Chicago and its environs are home to quite a few ghosts and spirits. I’ve already written about one of America’s most haunted places, the Bachelor’s Grove Cemetery, located in the Windy City’s suburbs. (Check out my post, “Myths and Legends: The Bachelor’s Grove Cemetery.”) But the story of Resurrection Mary might be even creepier.

THE QUIET GHOST

Entrance to the Resurrection Cemetery.

The Resurrection Cemetery is located in Justice, Illinois, a few miles outside Chicago, on Archer Avenue. Since the 1930s at least three dozen men have reported picking up a young woman, blond and blue-eyed, hitchhiking along Archer between what was formerly the Oh Henry Ballroom in nearby Willow Springs, later the Willowbrook Ballroom, and the cemetery. Most of the reports say that she wears a fancy party dress and dancing shoes. She says little to nothing as the driver continues on, her eyes straight ahead. When they near the main gate of the Resurrection Cemetery she asks to be let out. She then disappears into the graveyard.

Okay, that is seriously creepy. How did the legend begin? It is said that a girl named Mary went dancing with her boyfriend at the Oh Henry Ballroom one winter evening. At some point the couple argued, and Mary ran out onto Archer Avenue. Despite the cold she decided to walk home, a bad decision, as she was struck and killed by a hit-and-run driver. Her parents had her buried in Resurrection Cemetery, still wearing her white party dress and fancy shoes.

Willowbrook Ballroom, formerly the Oh Henry Ballroom.

THE SIGHTINGS

Later that decade a guy from Chicago reported meeting a young woman at another dance hall. She asked him to drive her home along Archer Avenue, and when they passed the Resurrection Cemetery she hurried out of the car and disappeared inside. The shaken fellow swore that he had just met Resurrection Mary.

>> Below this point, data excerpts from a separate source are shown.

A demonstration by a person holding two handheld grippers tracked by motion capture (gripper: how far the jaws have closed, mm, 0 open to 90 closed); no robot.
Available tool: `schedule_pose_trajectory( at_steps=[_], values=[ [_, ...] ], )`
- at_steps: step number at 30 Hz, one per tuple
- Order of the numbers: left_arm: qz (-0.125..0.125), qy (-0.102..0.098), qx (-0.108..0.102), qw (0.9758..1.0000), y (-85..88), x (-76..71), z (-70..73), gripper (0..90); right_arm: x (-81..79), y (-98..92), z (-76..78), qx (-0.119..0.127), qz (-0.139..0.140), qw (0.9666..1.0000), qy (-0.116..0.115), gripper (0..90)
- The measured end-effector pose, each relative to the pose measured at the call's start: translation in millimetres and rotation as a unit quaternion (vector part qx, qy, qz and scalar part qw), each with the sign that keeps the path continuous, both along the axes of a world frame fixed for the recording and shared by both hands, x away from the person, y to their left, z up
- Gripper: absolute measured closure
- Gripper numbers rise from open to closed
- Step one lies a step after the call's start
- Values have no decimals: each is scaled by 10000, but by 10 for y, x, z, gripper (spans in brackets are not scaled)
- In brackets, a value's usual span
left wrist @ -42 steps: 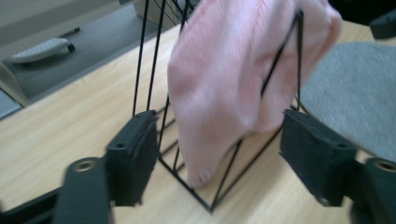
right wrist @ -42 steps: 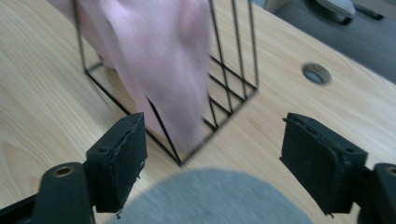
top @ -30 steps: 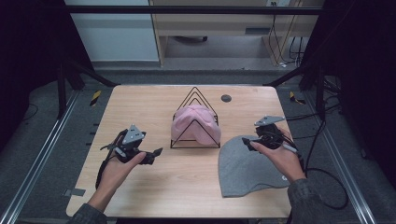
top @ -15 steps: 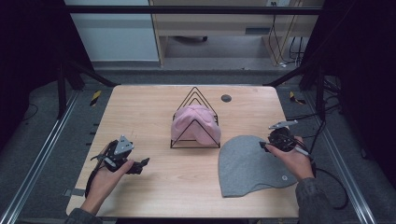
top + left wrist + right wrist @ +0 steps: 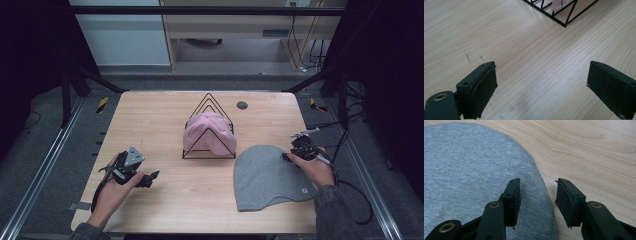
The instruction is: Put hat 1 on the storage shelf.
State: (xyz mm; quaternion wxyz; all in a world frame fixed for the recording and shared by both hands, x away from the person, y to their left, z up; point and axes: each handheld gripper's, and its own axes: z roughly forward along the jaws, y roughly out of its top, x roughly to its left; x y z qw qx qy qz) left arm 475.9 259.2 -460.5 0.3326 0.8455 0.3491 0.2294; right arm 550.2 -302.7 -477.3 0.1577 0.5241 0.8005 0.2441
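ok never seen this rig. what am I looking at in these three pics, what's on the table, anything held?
No robot here: a person holds a two-jaw gripper in each hand. The high view is a fixed camera above the wooden table. The left gripper hovers over bare wood near the front left, and the right gripper sits at the right edge of a flat grey hat. The other two pictures come from cameras riding on each gripper, looking along its black jaws. On the table: a black wire rack holding a pink hat, the grey hat, and a small dark round thing near the far edge. Nothing is held: both sets of jaws stand open, the right one straddling the grey hat's edge.
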Motion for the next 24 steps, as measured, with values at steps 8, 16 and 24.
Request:
schedule_pose_trajectory(
  at_steps=[8,16,24],
  values=[
    [-18,24,0,10000,-5,2,-5,88,-8,8,-23,81,105,9997,189,610],
    [1,15,7,10000,-1,0,1,89,-48,-6,-9,132,273,9992,275,824],
    [36,18,5,10000,18,10,-1,88,-177,15,154,233,490,9985,-7,860]
  ],
)
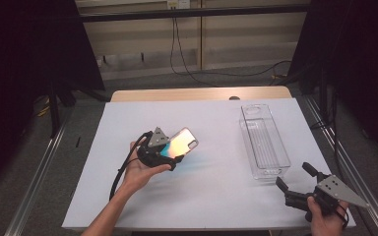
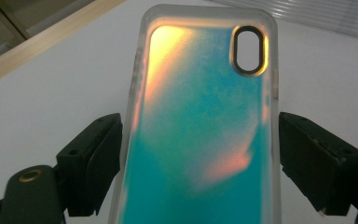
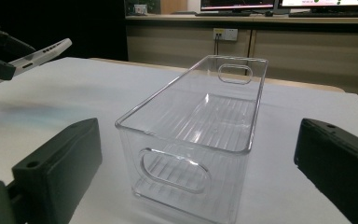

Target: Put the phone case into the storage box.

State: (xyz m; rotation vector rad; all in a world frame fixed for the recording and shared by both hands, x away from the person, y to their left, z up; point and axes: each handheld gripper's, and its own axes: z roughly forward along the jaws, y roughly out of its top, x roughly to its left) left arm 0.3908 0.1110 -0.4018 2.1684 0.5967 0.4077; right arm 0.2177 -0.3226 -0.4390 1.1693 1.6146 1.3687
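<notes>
Fingers (image 2: 93,163) of my left gripper (image 1: 170,155) were clamped on the long sides of the phone case (image 1: 179,143), holding it in the air above the white sheet (image 1: 216,196), well apart from the bin (image 1: 264,142) and on its left as the high view showed it. In the left gripper view the case (image 2: 200,130) ran straight up between the pads, its camera hole at the far end, so its long axis pointed away from my hand. The bin lay with its long axis running away from me, toward the far edge of the sheet, open top up and nothing in it. My right gripper (image 1: 295,179) hung just beside the bin's near end, jaws spread wide and gripping nothing; in the right gripper view the bin (image 3: 200,135) stood between them and farther off, with its near handle slot facing me. I judged the next move to be a carry across to the bin by the left hand, and what mattered was turning the case until its length matched the bin's, since crosswise it might catch on the walls. My right hand was nearer the bin and could steady it.
</notes>
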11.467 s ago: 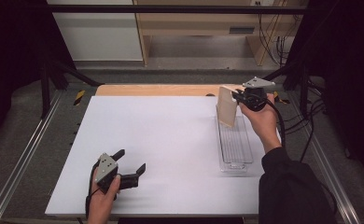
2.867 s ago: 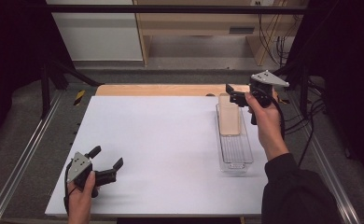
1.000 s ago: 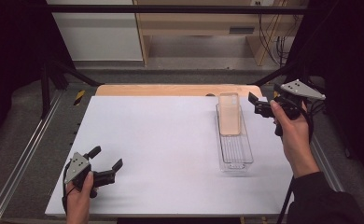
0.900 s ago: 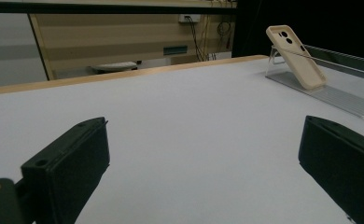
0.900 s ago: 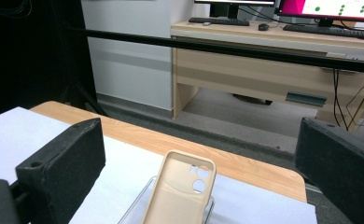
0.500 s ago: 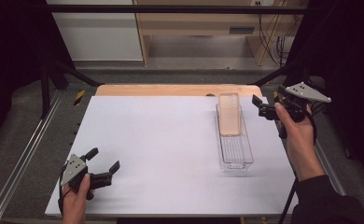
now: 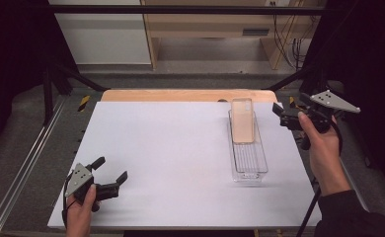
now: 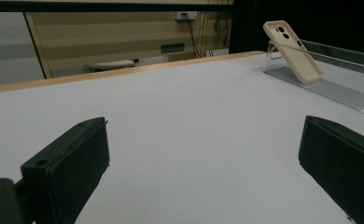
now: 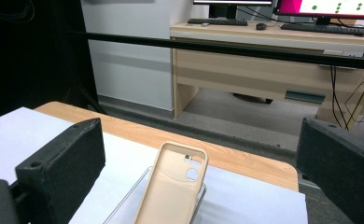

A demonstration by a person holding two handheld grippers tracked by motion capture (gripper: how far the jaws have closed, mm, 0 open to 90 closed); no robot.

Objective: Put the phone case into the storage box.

Numerous sightings followed this first encounter. A great number of them involved drivers either running over, or nearly so, a young woman dressed in white, in front of or near the Resurrection Cemetery. In each instance, when the stunned driver emerged from his car, the woman was no longer there.

Did Mary burn her handprints into the cemetery fence?

It is also believed that, in the 1970s, Mary burned her handprints into a section of the wrought iron fence that surrounds the cemetery. The “official” report says that a truck ran into the fence.

One of the strangest stories involved a taxi driver who picked up a young woman at an Archer Avenue strip mall. A couple of miles along Archer the quiet fare suddenly became animated as she yelled for the driver to stop. He peered out to where she was pointing and saw only a small shack. When he turned to question her, the young woman was no longer there. The cab door was still closed.

WHO WAS RESURRECTION MARY…REALLY?

Researchers believe that Mary was one of the many thousands of women buried in Resurrection Cemetery, in particular a woman named Mary Bregovy, who died in an automobile accident in Chicago. Another theory by an area author linked Resurrection Mary to a young woman named Anna Norkus, nicknamed Marija, who died in a car crash in 1927—shortly after leaving the Oh Henry Ballroom. In recent years this has become the most popular theory.

The story of the “vanishing hitchhiker” is known throughout many cultures, so the tale of Resurrection Mary, Chicago’s most well-known ghost, is not unique. That said, if you see an attractive young woman thumbing a ride along Archer Avenue, you may want to think twice before picking her up. On the other hand, she’s not particularly dangerous, so if you drive her to the cemetery and watch her vanish, you’ll have one heck of a story to tell the grandkiddies!